:: WHAT IS BEING ASKED ::
Go through the records and filter out every line lacking the word "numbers"; copy the lines that remain.
※ ※ ※
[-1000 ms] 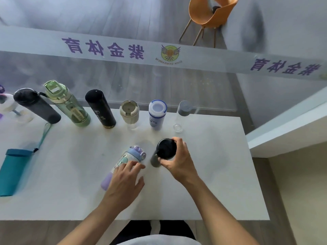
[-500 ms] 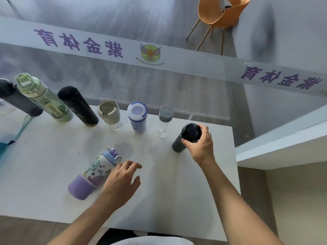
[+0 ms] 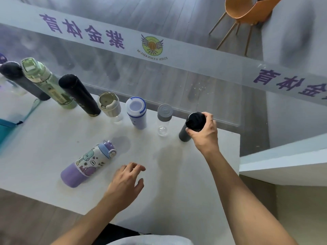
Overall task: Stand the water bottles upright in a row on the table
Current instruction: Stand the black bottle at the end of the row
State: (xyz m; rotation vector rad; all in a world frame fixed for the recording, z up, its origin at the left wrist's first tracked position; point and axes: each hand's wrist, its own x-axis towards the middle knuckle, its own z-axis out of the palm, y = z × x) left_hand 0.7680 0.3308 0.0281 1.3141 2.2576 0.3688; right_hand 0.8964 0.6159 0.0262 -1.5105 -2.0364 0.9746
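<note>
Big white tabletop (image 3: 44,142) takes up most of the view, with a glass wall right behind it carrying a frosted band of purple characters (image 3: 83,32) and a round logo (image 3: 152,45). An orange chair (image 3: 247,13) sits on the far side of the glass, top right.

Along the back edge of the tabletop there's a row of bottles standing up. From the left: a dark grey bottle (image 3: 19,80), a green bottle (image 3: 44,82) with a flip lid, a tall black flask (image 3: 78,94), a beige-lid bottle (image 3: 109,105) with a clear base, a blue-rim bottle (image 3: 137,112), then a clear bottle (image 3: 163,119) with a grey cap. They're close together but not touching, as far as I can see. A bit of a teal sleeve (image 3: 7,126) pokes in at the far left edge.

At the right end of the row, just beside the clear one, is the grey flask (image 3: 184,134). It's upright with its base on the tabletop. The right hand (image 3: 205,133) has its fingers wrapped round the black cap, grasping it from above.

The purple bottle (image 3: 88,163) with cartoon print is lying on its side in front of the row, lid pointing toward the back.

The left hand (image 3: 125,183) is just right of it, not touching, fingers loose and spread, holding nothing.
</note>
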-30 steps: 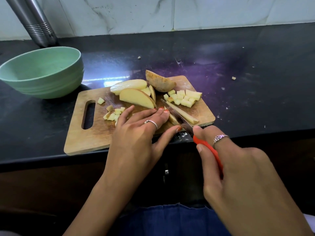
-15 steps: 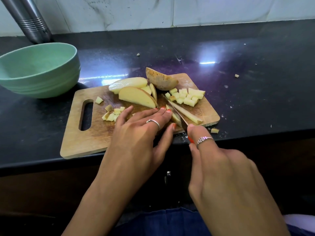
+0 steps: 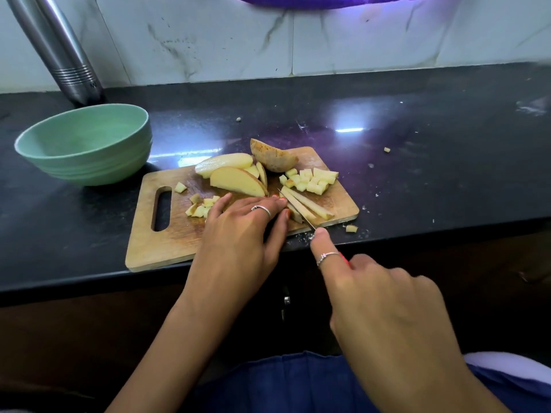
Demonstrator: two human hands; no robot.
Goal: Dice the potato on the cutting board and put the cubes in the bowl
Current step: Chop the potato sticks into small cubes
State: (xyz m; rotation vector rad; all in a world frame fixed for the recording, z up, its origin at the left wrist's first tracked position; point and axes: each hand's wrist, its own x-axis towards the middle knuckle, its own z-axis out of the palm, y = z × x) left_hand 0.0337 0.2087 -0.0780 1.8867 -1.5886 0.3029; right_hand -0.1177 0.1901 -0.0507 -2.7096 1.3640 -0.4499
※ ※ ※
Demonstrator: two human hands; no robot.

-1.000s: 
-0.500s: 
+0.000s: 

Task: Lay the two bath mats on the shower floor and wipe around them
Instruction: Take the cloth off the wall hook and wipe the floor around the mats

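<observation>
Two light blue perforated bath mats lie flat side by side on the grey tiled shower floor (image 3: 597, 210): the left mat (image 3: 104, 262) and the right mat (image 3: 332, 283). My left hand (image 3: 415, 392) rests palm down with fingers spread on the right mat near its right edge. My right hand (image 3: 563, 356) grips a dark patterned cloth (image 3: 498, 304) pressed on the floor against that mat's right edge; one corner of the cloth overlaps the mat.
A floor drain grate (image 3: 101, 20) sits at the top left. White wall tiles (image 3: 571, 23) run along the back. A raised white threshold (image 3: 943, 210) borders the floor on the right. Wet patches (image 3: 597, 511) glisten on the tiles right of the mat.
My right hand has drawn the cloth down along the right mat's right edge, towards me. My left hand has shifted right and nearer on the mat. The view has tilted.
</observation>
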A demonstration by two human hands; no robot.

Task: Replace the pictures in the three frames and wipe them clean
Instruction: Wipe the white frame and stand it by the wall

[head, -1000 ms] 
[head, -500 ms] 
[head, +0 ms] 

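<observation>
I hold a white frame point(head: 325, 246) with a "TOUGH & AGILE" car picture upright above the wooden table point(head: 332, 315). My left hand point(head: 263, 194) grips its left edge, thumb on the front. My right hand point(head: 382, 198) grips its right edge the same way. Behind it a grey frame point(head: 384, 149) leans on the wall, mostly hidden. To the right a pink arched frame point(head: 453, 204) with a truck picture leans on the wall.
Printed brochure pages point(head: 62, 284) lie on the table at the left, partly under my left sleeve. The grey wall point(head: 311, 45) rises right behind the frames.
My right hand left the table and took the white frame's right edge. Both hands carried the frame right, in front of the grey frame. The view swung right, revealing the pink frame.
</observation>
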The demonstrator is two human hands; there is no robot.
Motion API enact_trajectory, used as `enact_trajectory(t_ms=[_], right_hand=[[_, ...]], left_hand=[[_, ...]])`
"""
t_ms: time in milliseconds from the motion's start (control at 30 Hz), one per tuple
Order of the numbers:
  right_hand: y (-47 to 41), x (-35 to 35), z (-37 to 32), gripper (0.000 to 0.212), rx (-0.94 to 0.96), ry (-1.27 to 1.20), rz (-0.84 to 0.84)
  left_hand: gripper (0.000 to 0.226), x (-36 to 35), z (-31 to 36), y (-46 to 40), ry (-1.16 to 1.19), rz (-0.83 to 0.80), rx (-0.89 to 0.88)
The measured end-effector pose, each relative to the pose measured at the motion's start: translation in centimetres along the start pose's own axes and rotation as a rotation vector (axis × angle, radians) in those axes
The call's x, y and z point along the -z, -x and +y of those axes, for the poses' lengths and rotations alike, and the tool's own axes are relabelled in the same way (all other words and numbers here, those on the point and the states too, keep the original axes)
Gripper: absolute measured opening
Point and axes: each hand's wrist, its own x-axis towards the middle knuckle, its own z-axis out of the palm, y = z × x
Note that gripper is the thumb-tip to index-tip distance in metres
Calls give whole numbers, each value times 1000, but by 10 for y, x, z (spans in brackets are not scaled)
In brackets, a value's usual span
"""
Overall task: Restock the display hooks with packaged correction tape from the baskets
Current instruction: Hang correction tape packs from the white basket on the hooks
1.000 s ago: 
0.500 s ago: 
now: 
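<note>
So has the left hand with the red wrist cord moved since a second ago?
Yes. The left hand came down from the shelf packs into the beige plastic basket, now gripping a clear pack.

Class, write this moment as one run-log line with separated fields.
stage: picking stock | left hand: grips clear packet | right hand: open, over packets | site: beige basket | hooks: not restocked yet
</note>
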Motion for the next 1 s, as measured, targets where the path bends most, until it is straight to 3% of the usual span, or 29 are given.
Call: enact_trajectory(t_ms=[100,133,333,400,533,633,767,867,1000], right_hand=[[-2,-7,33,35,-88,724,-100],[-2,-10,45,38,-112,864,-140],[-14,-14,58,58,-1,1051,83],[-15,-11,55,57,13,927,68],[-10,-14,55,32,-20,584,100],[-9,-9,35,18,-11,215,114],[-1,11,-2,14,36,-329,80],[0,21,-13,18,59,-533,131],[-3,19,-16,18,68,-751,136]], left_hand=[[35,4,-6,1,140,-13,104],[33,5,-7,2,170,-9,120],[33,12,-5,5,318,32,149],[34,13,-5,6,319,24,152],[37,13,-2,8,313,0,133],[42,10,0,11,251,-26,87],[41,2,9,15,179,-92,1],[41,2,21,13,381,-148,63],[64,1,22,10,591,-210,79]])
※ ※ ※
:: ANSWER SECTION ::
Order of the numbers:
The call's x, y and z point along the -z, -x and +y of those axes, for the poses' lengths and rotations alike, and the tool's own axes are relabelled in the same way (all other words and numbers here, those on the point and the states too, keep the original axes)
Calls give whole numbers, each value times 1000, but by 10 for y, x, z (spans in brackets are not scaled)

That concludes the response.